• _WHAT NEEDS TO BE DONE_:
Give the number of lines in the entries that contain "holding". State only the count.

• _THE DATA_:
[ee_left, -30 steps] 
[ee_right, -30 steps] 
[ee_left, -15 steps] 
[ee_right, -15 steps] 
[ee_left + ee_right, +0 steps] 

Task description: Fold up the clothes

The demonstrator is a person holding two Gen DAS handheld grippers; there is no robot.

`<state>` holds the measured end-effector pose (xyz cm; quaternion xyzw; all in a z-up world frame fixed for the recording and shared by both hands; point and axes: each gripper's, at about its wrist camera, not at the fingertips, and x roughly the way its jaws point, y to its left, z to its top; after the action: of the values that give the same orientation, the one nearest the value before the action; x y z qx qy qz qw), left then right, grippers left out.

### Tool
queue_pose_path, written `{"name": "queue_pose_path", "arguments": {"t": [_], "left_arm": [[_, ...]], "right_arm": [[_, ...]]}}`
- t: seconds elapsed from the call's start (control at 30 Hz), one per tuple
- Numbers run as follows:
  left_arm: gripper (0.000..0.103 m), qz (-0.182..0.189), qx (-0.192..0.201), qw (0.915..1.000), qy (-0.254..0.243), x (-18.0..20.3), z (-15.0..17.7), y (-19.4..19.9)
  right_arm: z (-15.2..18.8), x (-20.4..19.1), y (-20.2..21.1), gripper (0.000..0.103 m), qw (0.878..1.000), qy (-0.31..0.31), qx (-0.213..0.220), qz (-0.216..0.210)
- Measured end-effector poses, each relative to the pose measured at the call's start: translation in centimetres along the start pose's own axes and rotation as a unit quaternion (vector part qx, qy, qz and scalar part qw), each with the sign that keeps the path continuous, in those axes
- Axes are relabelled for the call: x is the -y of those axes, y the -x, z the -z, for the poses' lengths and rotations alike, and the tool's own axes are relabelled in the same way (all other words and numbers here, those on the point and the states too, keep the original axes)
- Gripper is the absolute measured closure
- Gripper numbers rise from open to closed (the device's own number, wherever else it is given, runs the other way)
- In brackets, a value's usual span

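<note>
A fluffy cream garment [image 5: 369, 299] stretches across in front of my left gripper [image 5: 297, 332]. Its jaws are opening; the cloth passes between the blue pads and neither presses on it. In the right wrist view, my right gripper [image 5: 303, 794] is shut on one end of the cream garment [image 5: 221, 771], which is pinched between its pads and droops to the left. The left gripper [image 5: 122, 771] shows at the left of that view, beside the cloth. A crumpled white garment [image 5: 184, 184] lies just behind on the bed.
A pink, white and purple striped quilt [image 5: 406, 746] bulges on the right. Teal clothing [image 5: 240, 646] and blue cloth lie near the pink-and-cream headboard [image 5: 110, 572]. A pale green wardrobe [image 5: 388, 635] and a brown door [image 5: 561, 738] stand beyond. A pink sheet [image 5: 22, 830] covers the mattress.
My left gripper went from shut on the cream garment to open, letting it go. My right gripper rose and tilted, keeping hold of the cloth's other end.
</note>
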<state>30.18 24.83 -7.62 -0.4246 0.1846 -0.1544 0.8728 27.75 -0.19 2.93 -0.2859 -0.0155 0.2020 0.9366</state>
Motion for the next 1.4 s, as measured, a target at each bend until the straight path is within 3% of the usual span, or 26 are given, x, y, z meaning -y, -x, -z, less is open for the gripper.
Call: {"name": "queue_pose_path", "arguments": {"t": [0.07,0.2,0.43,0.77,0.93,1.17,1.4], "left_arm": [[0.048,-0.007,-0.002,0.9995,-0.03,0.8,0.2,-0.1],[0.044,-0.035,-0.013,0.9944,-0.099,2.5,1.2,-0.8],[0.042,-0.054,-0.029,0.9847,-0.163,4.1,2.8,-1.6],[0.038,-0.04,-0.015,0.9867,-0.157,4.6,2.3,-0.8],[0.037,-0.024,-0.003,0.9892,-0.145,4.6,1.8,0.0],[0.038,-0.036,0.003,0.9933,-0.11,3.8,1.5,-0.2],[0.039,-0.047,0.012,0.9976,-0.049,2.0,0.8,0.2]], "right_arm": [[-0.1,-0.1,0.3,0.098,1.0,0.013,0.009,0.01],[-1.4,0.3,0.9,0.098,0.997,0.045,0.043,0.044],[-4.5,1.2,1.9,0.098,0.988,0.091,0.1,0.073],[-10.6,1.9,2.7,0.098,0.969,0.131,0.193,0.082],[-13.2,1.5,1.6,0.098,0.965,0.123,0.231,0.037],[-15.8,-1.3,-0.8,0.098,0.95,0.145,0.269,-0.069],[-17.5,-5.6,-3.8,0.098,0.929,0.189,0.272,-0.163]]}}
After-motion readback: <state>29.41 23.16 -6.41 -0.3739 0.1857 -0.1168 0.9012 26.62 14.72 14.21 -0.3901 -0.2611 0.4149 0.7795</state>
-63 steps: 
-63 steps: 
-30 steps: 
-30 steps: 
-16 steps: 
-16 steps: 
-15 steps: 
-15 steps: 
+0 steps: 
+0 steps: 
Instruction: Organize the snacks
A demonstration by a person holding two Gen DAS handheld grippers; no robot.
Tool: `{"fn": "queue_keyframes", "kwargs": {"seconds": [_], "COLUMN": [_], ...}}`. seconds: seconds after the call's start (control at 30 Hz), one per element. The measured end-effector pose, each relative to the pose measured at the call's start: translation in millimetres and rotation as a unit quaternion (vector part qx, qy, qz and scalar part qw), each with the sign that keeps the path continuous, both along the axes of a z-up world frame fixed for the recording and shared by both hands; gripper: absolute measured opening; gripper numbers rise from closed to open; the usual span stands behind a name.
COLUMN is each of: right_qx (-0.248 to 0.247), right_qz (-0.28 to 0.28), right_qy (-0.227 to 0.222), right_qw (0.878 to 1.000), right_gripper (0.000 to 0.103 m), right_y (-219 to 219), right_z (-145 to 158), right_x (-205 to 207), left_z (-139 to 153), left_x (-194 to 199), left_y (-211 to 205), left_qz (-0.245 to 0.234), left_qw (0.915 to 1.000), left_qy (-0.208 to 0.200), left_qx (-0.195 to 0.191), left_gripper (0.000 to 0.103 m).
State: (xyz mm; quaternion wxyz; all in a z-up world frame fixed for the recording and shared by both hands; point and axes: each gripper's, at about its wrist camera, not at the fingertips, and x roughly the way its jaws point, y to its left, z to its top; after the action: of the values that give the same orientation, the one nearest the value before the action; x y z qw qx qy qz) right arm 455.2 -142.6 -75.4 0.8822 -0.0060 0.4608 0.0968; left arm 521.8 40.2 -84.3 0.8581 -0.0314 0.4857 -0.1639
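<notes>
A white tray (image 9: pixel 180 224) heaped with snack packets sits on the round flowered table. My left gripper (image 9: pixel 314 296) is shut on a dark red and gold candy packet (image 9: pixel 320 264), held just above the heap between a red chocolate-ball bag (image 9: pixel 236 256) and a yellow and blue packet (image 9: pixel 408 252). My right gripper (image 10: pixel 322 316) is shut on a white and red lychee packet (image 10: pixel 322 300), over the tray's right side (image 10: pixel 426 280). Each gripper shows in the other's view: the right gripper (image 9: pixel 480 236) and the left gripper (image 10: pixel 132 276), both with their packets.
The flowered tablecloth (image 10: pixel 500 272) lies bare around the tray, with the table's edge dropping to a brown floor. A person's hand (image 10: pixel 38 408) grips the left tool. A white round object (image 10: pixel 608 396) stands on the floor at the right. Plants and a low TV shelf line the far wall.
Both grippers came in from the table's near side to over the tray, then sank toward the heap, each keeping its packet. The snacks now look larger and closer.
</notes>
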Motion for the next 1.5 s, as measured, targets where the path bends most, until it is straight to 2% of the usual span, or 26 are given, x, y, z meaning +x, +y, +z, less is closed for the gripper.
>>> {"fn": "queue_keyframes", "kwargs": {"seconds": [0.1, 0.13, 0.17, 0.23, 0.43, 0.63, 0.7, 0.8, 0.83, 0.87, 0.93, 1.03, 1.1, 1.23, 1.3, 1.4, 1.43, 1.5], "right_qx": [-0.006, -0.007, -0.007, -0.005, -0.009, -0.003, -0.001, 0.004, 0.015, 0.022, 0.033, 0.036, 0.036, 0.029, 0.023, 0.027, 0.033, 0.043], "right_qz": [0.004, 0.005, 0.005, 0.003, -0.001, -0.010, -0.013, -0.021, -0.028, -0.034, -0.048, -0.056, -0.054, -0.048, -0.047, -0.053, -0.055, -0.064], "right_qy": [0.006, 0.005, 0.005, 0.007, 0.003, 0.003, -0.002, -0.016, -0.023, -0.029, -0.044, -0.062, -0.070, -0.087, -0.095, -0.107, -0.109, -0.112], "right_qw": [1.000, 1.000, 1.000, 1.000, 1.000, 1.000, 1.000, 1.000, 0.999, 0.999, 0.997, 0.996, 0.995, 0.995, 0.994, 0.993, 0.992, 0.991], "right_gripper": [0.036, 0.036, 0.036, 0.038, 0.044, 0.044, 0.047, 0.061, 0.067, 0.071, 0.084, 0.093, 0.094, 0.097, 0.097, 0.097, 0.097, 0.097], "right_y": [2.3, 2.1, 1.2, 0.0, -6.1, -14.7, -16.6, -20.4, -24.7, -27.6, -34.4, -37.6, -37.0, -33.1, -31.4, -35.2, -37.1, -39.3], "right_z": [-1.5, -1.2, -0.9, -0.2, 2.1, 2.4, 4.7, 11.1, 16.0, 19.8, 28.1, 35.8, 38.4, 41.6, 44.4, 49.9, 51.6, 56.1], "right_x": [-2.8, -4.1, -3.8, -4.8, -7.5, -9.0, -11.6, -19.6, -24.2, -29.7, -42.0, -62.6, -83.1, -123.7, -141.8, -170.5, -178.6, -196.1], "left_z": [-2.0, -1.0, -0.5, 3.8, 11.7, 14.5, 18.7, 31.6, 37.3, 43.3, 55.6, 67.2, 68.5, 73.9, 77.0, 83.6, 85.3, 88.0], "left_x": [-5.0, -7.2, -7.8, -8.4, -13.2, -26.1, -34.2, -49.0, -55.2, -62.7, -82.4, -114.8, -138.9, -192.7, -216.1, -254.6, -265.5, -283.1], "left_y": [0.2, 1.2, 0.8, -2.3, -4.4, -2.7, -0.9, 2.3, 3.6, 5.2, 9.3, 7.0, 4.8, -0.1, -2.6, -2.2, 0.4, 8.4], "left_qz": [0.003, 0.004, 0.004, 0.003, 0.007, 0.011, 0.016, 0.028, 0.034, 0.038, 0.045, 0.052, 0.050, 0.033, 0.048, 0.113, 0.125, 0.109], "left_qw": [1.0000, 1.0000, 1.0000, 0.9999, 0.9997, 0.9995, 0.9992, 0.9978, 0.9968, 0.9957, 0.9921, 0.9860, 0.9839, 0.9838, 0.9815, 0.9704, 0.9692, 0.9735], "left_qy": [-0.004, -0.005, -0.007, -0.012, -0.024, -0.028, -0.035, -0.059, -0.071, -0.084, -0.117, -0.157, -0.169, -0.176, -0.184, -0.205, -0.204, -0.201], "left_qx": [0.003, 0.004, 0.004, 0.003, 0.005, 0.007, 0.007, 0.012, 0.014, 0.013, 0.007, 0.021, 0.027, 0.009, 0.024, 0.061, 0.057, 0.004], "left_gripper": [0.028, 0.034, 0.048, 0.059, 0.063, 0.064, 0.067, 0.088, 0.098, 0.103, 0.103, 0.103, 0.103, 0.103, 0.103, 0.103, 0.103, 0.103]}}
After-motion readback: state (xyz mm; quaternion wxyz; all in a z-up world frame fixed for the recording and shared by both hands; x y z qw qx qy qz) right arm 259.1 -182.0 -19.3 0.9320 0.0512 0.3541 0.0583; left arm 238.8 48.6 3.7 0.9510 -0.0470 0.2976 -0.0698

• _RESULT FOR THIS TASK_:
2